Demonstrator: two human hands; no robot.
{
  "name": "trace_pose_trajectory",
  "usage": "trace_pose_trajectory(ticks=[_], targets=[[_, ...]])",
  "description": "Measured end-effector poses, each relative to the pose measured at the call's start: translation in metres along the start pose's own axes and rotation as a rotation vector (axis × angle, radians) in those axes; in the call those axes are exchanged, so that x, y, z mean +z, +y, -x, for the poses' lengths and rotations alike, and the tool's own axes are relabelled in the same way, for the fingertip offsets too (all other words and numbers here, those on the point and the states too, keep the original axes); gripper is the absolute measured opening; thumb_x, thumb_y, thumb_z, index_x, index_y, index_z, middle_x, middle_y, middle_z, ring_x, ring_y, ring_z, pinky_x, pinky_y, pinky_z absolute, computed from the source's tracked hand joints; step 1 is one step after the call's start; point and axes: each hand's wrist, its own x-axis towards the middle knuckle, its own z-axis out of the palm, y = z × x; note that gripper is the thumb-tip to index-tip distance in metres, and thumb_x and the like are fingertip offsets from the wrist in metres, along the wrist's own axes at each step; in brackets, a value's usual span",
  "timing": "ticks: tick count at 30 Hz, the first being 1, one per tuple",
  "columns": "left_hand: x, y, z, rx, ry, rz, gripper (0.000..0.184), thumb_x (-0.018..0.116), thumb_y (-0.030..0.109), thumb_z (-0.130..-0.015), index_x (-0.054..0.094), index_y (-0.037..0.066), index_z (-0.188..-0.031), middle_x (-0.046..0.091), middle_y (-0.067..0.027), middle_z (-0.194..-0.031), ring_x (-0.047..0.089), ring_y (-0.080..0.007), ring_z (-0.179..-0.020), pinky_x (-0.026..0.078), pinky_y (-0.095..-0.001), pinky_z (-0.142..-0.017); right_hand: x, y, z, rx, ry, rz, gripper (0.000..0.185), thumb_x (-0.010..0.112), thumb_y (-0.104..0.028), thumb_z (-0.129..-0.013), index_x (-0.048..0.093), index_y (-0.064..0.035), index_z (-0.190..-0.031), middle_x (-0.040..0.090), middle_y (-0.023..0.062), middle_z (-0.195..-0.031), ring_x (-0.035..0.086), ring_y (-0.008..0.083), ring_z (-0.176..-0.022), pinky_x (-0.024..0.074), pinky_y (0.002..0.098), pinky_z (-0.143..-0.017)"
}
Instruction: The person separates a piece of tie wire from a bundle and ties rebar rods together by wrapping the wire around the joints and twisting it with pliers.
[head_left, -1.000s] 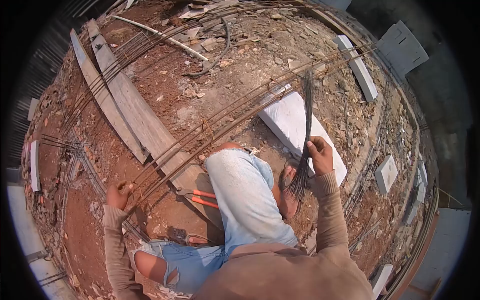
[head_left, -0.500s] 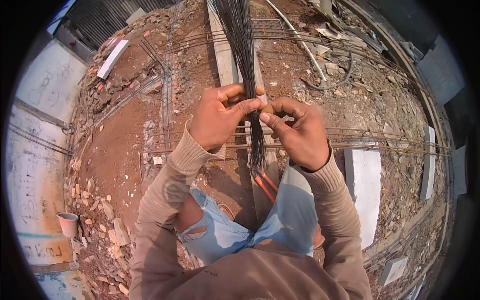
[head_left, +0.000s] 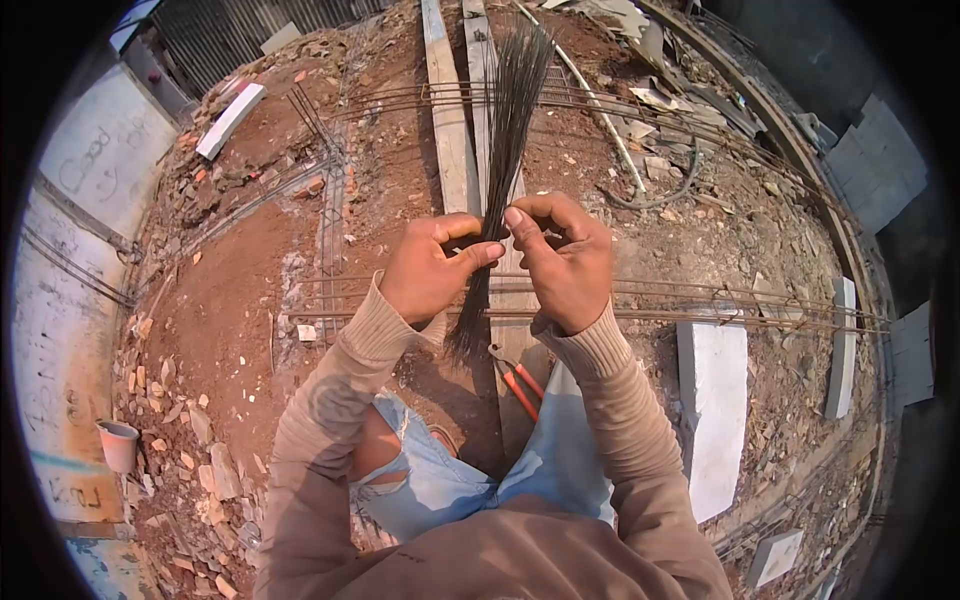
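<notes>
A: Where do we record the wire bundle (head_left: 514,120)?

B: Centred in front of us, between the left hand (head_left: 425,270) and the right hand (head_left: 568,262). We note a tilt: its upper end leans right and fans out, its lower end points down and left.

A: State of the hands?

B: Left hand: holding the wire bundle at its middle, thumb laid across the strands. Right hand: thumb and forefinger narrowed to a pinch at the bundle's right edge (we cannot tell whether a single strand sits between them).

A: What do we log below?

B: Pliers (head_left: 521,389) with orange handles, lying on a plank (head_left: 515,300), just beside the jeans (head_left: 570,440) at one knee. The wire bundle's lower tips show near the pliers' head, to its left.

A: And across the plank?

B: Thin rebar (head_left: 660,290), running crosswise beyond the pliers and over the white slab (head_left: 713,420) on our right. We also enter a second plank (head_left: 450,130) farther out, left of the first, and a pale pipe (head_left: 610,130) slanting over the soil (head_left: 225,300).

A: Far left?

B: A bucket (head_left: 118,447), upright on rubble near the stained wall (head_left: 75,370).
</notes>
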Motion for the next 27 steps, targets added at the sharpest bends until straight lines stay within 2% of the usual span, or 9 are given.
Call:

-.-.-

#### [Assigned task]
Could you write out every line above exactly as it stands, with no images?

#### [Task response]
Demonstrator: two human hands; no robot.
{
  "name": "trace_pose_trajectory",
  "usage": "trace_pose_trajectory(ticks=[_], targets=[[_, ...]])",
  "description": "Measured end-effector poses, each relative to the pose measured at the call's start: translation in metres along the start pose's own axes and rotation as a rotation vector (axis × angle, radians) in those axes; in the call those axes are exchanged, so that x, y, z mean +z, +y, -x, for the poses' lengths and rotations alike, and the tool's own axes are relabelled in the same way, for the fingertip offsets too (all other words and numbers here, those on the point and the states too, keep the original axes); gripper is the absolute measured opening; thumb_x, thumb_y, thumb_z, index_x, index_y, index_z, middle_x, middle_y, middle_z, ring_x, ring_y, ring_z, pinky_x, pinky_y, pinky_z absolute, computed from the source's tracked hand joints; step 1 is one step after the call's start; point and axes: each hand's wrist, its own x-axis towards the middle knuckle, its own z-axis out of the palm, y = z × x; note that gripper is the thumb-tip to index-tip distance in metres, and thumb_x and the like are fingertip offsets from the wrist in metres, along the wrist's own axes at each step; in brackets, a value's usual span",
  "timing": "ticks: tick count at 30 Hz, the first being 1, one per tuple",
  "columns": "left_hand: x, y, z, rx, ry, rz, gripper (0.000..0.184), thumb_x (-0.018..0.116), thumb_y (-0.030..0.109), thumb_z (-0.130..-0.015), index_x (-0.054..0.094), index_y (-0.037..0.066), index_z (-0.188..-0.031), middle_x (-0.046..0.091), middle_y (-0.067..0.027), middle_z (-0.194..-0.031), ring_x (-0.047..0.089), ring_y (-0.080..0.007), ring_z (-0.179..-0.020), pinky_x (-0.026..0.078), pinky_y (-0.095..-0.001), pinky_z (-0.142..-0.017); right_hand: x, y, z, rx, ry, rz, gripper (0.000..0.185), thumb_x (-0.010..0.112), thumb_y (-0.104..0.028), thumb_z (-0.129..-0.013), index_x (-0.048..0.093), index_y (-0.064..0.035), index_z (-0.190..-0.031), middle_x (-0.040..0.090), middle_y (-0.023..0.062), middle_z (-0.195..-0.031), ring_x (-0.035..0.086), ring_y (-0.008..0.083), ring_z (-0.176..-0.022), pinky_x (-0.024..0.074), pinky_y (0.002..0.098), pinky_z (-0.143..-0.017)"
}
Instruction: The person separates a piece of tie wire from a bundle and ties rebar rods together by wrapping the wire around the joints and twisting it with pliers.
[head_left, -1.000s] 
[head_left, -0.500s] 
[head_left, +0.000s] 
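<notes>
A: Where do we record the wire bundle (head_left: 514,120)?

B: Centred in front of us, between the left hand (head_left: 425,270) and the right hand (head_left: 568,262). We note a tilt: its upper end leans right and fans out, its lower end points down and left.

A: State of the hands?

B: Left hand: holding the wire bundle at its middle, thumb laid across the strands. Right hand: thumb and forefinger narrowed to a pinch at the bundle's right edge (we cannot tell whether a single strand sits between them).

A: What do we log below?

B: Pliers (head_left: 521,389) with orange handles, lying on a plank (head_left: 515,300), just beside the jeans (head_left: 570,440) at one knee. The wire bundle's lower tips show near the pliers' head, to its left.

A: And across the plank?

B: Thin rebar (head_left: 660,290), running crosswise beyond the pliers and over the white slab (head_left: 713,420) on our right. We also enter a second plank (head_left: 450,130) farther out, left of the first, and a pale pipe (head_left: 610,130) slanting over the soil (head_left: 225,300).

A: Far left?

B: A bucket (head_left: 118,447), upright on rubble near the stained wall (head_left: 75,370).
</notes>
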Motion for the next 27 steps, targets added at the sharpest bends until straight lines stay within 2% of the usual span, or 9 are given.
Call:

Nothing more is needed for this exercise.